WHAT THE EXERCISE ASKS:
Go through the listing below and output it word for word.

AVAILABLE DATA:
Start of Block

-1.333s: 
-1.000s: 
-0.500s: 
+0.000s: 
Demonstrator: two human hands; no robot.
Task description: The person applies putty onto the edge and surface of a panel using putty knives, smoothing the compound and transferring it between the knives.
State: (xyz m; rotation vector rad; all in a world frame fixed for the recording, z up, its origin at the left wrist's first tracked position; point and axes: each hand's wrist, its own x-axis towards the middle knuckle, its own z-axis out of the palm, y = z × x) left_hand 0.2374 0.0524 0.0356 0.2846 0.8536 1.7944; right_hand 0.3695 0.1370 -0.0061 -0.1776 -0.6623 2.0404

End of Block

RESULT FOR THIS EXERCISE:
-1.333s: 
-1.000s: 
-0.500s: 
+0.000s: 
Demonstrator: two human hands; no robot.
Task description: The person applies putty onto the edge and surface of a panel using putty knives, smoothing the compound and transferring it between the knives.
State: (xyz m; rotation vector rad; all in a world frame fixed for the recording, z up, its origin at the left wrist's first tracked position; point and axes: each hand's wrist, its own x-axis towards the middle knuckle, its own z-axis out of the palm, y = z × x) left_hand 0.2374 0.0524 0.0356 0.2846 0.8536 1.7944; right_hand 0.3695 0.1370 -0.0061 -0.1776 -0.6623 2.0404

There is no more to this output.